▸ **PROBLEM REQUIREMENTS**
Scan the records below, and wherever a line has the word "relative", pull it out.

▸ **Records from a data collection**
■ ■ ■ ■
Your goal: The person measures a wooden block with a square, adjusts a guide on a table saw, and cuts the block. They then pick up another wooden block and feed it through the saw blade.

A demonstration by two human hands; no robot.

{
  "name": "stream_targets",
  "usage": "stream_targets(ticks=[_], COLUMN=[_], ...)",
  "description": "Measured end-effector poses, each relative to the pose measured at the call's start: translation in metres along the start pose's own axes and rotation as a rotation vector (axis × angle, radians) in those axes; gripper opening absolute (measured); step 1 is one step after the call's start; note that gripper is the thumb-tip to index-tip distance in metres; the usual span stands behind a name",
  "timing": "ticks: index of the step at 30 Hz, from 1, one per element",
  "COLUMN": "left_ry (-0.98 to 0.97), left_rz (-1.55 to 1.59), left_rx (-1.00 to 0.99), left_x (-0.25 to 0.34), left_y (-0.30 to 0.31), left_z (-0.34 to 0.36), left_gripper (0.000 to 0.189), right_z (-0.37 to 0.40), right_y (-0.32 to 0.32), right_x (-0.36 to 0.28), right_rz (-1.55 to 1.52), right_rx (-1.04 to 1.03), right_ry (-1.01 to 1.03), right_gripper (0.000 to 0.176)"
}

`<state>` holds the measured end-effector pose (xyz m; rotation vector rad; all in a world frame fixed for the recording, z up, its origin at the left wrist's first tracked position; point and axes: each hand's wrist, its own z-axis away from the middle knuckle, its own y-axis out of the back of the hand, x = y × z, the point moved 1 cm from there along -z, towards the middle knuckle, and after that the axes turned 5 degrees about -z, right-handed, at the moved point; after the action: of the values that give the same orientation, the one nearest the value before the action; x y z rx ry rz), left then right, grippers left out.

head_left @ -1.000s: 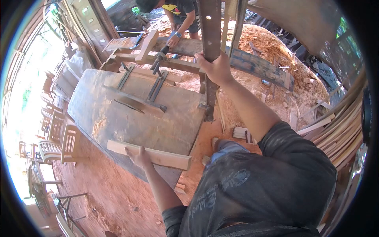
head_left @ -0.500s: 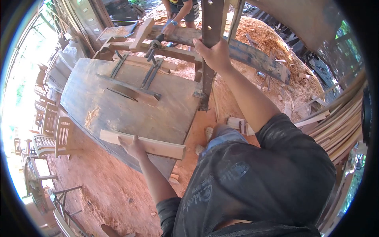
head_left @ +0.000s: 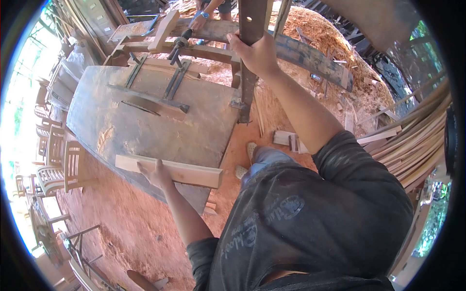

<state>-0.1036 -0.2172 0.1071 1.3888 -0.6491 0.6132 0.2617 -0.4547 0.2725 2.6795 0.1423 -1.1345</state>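
My left hand (head_left: 156, 175) is closed on a pale wooden board (head_left: 191, 173), with fingers over its upper edge. The board lies along the near end of a dusty metal saw table (head_left: 199, 128). A thin dark blade (head_left: 141, 107) shows in a slot of the table, beside a metal guide bar (head_left: 148, 99). Higher up, my right hand (head_left: 255, 53) is wrapped round an upright metal beam (head_left: 252, 24) with holes, at the table's right corner.
Across the table, a co-worker's hand (head_left: 198, 22) with a blue watch is near a wooden frame. Wooden chairs (head_left: 74, 165) stand at left. Stacked wood strips (head_left: 412, 140) are at right. Sawdust covers the floor (head_left: 107, 203), with offcuts (head_left: 286, 138) near my feet.
The whole view has shifted slightly, so the table and beam appear further left and higher. Both hands keep their holds on the board and the beam.
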Motion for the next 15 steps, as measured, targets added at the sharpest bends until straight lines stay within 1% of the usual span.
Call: stream_targets(ticks=[1, 4, 7, 9, 12, 15], left_ry=[-0.016, 0.071, 0.027, 0.035, 0.031, 0.018], left_rz=[-0.021, 0.000, -0.011, -0.027, -0.049, -0.073], left_rx=[-0.002, -0.058, -0.019, -0.017, 0.002, -0.006], left_x=[0.000, 0.014, 0.000, 0.000, -0.002, -0.008], left_y=[-0.001, 0.006, -0.003, -0.003, -0.004, -0.006], left_z=[0.001, 0.010, -0.001, 0.002, -0.001, -0.007], left_gripper=[0.090, 0.089, 0.089, 0.090, 0.091, 0.091], right_z=[0.001, 0.002, 0.001, 0.003, 0.003, 0.002], right_y=[0.001, 0.000, 0.009, 0.009, 0.005, 0.011], right_x=[0.000, 0.000, -0.014, -0.013, -0.009, -0.010], right_rz=[-0.008, -0.066, -0.070, -0.125, -0.191, -0.179], right_rx=[0.007, 0.028, -0.069, -0.041, -0.057, -0.086], right_ry=[0.002, -0.005, -0.013, -0.053, -0.081, -0.060], right_gripper=[0.022, 0.026, 0.029, 0.033, 0.037, 0.038])
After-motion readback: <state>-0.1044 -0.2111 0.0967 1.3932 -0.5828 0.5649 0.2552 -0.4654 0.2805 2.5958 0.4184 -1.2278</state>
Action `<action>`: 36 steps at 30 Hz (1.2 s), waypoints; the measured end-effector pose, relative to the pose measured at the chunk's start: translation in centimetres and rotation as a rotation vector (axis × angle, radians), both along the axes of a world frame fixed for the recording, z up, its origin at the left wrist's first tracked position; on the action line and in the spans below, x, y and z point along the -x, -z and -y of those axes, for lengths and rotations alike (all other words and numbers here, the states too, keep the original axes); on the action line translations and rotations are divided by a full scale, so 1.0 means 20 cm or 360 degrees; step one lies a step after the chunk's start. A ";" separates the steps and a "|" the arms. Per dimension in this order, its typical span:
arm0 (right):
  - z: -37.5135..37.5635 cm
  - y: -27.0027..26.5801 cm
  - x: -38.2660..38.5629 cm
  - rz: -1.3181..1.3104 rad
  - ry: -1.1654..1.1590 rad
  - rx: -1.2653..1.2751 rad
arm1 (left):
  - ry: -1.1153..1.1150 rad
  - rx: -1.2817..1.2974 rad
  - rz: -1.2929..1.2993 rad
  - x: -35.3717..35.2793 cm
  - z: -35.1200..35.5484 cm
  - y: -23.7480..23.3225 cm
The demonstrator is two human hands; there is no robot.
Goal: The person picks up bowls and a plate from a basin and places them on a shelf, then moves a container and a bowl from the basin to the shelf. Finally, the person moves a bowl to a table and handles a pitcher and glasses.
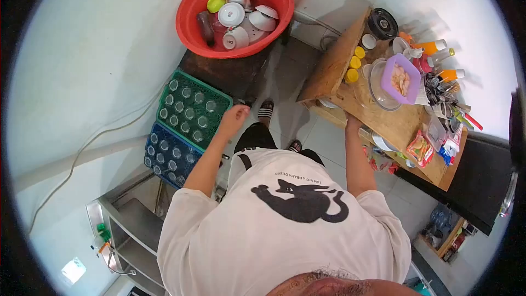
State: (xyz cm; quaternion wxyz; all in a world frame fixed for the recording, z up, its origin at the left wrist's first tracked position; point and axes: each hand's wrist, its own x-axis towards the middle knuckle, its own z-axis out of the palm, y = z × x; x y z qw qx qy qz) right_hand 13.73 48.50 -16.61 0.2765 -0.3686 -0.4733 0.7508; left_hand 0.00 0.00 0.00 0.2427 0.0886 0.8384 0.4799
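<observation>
My left hand (237, 115) hangs in the air just right of a green tray (164, 111) of upturned clear glasses (189, 113). Its fingers are curled in, and nothing shows in them. My right forearm (355, 151) reaches to a wooden shelf unit (356, 98). Only the wrist and part of my right hand (352, 121) show at the board's edge; the fingers are hidden below the top board. Bowls or plates (383, 141) are partly visible on the level underneath, right of that wrist.
A red basin (186, 22) holds white bowls, cups and a metal container. A blue tray (150, 156) of glasses adjoins the green one. On the shelf top stand a purple container (415, 79) of food, yellow-lidded jars (355, 63), bottles and cutlery (438, 90). A dark surface (471, 175) lies right.
</observation>
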 end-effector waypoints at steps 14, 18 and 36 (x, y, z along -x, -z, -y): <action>0.18 -0.34 0.08 0.1019 -0.0354 -0.1030 | -0.0369 0.0121 -0.0530 1.42 -0.13 0.07; 0.21 -0.35 0.02 0.1206 -0.0410 -0.0520 | -0.0282 0.0302 -0.0505 1.65 -0.21 0.27; 0.80 -0.79 -0.42 0.1648 -0.0346 0.0001 | -0.0970 -0.1338 0.1205 2.16 -1.02 0.77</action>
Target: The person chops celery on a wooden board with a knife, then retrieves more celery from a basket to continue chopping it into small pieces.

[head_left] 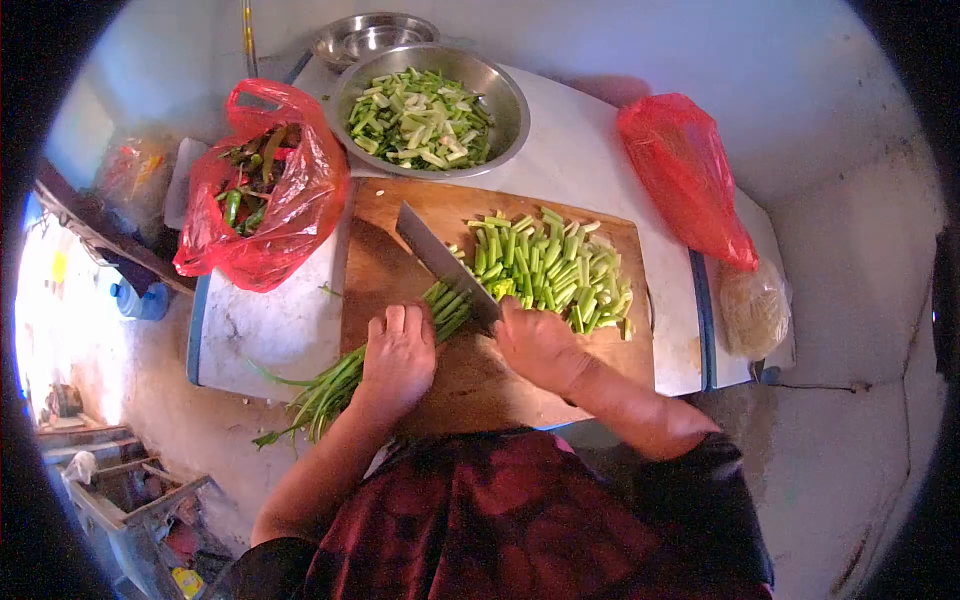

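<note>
On the wooden cutting board (480,390), my left hand (400,350) presses a bunch of long green stalks (335,385) with its fingers curled over them. The stalks' thin ends hang past the board's front left. My right hand (530,340) is closed round the handle of a cleaver (435,250), whose blade slants up to the left, at the cut end of the bunch. Right of the blade lies a pile of cut green pieces (550,265). A steel bowl (512,115) behind the board holds more cut pieces.
A red plastic bag (315,215) with green peppers stands open at the left. Another red bag (685,170) and a clear bag (755,310) lie at the right. A second metal bowl (375,35) sits at the back. A wooden frame (130,500) stands on the floor, lower left.
</note>
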A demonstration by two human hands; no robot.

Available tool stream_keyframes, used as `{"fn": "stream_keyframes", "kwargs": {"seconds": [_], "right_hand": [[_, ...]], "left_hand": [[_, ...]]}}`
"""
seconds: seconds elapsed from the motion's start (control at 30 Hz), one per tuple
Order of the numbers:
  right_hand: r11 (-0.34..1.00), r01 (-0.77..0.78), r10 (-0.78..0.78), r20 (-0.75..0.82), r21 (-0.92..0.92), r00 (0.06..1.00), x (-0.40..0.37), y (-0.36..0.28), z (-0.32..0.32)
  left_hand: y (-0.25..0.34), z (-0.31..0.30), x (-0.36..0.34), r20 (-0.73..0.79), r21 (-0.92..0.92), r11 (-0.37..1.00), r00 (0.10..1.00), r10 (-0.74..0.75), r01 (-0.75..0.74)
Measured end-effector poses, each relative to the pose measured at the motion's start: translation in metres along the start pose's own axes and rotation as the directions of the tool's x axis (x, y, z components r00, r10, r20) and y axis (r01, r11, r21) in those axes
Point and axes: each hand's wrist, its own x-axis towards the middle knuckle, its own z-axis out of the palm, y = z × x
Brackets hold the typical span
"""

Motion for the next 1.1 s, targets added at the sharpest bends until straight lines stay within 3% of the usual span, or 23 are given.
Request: {"fn": "stream_keyframes", "kwargs": {"seconds": [0.1, 0.2, 0.3, 0.43, 0.47, 0.6, 0.7, 0.77, 0.87, 0.97, 1.0, 1.1], "right_hand": [[0.993, -0.029, 0.044, -0.131, 0.117, 0.99, -0.003, 0.0, 0.01], [0.96, -0.037, 0.105, -0.233, 0.276, 0.967, -0.017, 0.012, 0.009], [0.975, -0.081, 0.139, -0.29, 0.205, 0.947, -0.043, 0.003, -0.008], [0.999, 0.015, -0.008, -0.228, 0.029, 0.974, -0.067, -0.009, -0.034], [0.999, 0.004, 0.007, -0.274, 0.037, 0.962, -0.068, -0.009, -0.028], [1.0, -0.019, 0.014, -0.188, -0.024, 0.982, -0.066, -0.008, -0.012], [0.999, -0.022, 0.016, -0.142, -0.036, 0.99, -0.06, -0.005, -0.014], [1.0, -0.021, 0.022, -0.058, 0.016, 0.998, -0.055, -0.002, -0.017], [0.989, 0.148, -0.149, -0.087, -0.022, 0.985, -0.041, 0.003, -0.026], [1.0, -0.005, 0.007, 0.051, -0.03, 0.999, -0.01, -0.005, -0.014], [0.994, 0.039, -0.042, -0.032, -0.105, 0.999, -0.007, -0.003, 0.005], [0.999, -0.045, 0.042, -0.137, -0.018, 0.99, -0.01, -0.016, 0.012]], "left_hand": [[0.002, -0.009, -0.001, -0.012, 0.024, 1.0, 1.0, 0.007, -0.007], [0.006, -0.014, 0.001, -0.055, -0.08, 0.996, 0.998, -0.04, 0.036], [0.006, -0.007, 0.007, 0.006, -0.203, 0.976, 0.997, -0.077, 0.077], [0.011, 0.007, 0.014, -0.046, -0.193, 0.975, 0.991, -0.123, 0.112], [0.013, 0.003, 0.013, -0.047, -0.192, 0.974, 0.99, -0.131, 0.12], [0.011, -0.002, 0.009, -0.093, -0.207, 0.976, 0.991, -0.092, 0.071], [0.012, -0.01, 0.013, 0.116, -0.258, 0.952, 0.984, -0.136, 0.162], [0.011, -0.006, 0.013, 0.055, -0.263, 0.956, 0.991, -0.121, 0.132], [0.008, -0.002, 0.013, -0.003, -0.258, 0.961, 0.995, -0.101, 0.097], [0.009, -0.005, 0.012, -0.024, -0.278, 0.956, 0.995, -0.1, 0.089], [0.01, -0.007, 0.013, -0.033, -0.289, 0.953, 0.994, -0.102, 0.088], [0.01, -0.009, 0.01, -0.004, -0.26, 0.964, 0.998, -0.067, 0.064]]}}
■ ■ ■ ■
▸ **SOLUTION FOR THIS PROBLEM**
  "description": "Measured end-effector poses, each relative to the pose measured at the call's start: translation in metres along the start pose's own axes and rotation as a rotation vector (axis × angle, radians) in those axes; gripper opening absolute (measured); step 1 is one step after the call's start; note that gripper is the thumb-tip to index-tip distance in metres; the usual span stands behind a name",
Action `<action>`: 36 steps at 30 Hz (1.2 s), waypoints; the measured end-effector pose, relative to the pose measured at the chunk's start: translation in centimetres and rotation as a rotation vector (axis × angle, radians), both along the axes of a world frame fixed for the recording, z up, its origin at the left wrist's first tracked position; on the action line and in the spans below, x, y and z point along the -x, -z and -y of those axes, for lengths and rotations alike (all other words and numbers here, the states too, keep the original axes); on the action line translations and rotations are divided by a full scale, so 1.0 means 20 cm or 360 degrees; step one lies a step after the chunk's start. A ";" separates the steps and a "|" the arms. Per dimension in this order, its typical span:
Measured end-effector poses, each relative to the pose measured at the motion's start: translation in metres along the start pose's own axes and rotation as the directions of the tool's x axis (x, y, z components r00, r10, r20) and y axis (r01, r11, r21) in those axes

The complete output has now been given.